/---

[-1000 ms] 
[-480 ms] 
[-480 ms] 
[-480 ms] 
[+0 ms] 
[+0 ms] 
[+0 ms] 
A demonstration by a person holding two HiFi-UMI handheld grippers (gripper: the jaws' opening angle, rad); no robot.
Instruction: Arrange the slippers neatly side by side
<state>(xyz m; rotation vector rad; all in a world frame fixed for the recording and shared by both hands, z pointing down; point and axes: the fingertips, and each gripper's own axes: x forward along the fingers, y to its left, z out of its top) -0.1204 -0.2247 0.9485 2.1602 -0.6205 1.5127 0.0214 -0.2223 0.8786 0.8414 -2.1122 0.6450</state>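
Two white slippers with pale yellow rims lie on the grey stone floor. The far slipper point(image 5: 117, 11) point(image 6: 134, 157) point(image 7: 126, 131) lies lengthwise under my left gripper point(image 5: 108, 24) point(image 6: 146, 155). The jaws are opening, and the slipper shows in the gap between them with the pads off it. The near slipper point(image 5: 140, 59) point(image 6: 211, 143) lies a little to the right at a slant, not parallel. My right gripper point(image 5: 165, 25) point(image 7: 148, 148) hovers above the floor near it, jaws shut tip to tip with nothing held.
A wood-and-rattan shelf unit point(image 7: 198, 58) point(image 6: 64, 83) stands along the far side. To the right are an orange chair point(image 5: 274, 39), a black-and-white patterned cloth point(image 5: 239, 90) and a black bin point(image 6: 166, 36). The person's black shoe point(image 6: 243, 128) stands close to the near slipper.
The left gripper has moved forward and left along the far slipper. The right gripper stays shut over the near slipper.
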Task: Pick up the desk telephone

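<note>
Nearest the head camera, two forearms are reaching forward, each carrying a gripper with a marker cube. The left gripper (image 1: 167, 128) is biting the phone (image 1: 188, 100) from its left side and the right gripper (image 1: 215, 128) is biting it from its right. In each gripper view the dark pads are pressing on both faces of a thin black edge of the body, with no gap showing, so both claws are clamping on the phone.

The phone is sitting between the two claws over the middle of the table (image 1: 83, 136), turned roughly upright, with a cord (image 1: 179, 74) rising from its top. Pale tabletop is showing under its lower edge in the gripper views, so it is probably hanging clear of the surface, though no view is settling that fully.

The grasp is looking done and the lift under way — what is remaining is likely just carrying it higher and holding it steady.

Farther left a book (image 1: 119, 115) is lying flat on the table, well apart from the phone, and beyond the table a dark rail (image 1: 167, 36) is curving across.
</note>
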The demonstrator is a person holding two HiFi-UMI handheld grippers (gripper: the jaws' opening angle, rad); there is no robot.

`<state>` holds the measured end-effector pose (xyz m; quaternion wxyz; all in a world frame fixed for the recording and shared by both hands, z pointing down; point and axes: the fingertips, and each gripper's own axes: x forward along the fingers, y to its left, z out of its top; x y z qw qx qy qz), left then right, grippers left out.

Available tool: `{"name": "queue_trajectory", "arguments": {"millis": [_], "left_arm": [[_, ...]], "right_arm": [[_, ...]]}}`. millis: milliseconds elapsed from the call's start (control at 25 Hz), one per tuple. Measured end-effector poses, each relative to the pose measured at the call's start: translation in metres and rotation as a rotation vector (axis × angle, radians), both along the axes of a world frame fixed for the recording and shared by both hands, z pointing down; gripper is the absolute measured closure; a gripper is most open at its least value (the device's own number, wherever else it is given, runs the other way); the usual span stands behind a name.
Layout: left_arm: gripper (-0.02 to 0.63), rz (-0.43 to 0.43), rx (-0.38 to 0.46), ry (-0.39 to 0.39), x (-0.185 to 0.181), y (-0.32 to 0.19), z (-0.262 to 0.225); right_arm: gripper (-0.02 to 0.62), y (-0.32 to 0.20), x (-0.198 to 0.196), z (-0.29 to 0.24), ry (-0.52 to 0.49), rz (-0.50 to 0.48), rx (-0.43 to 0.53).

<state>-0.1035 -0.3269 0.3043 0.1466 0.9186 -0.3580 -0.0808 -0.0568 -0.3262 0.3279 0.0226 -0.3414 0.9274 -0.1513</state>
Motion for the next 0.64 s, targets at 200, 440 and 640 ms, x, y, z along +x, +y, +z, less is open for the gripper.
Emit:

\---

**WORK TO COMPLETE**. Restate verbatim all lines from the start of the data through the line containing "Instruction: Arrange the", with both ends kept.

**ANSWER SPACE**.
[-1000 ms] 
[-480 ms] 
[-480 ms] 
[-480 ms] 
[+0 ms] 
[+0 ms] 
[+0 ms] 
A demonstration by a person holding two HiFi-UMI handheld grippers (gripper: the jaws' opening angle, rad); no robot.
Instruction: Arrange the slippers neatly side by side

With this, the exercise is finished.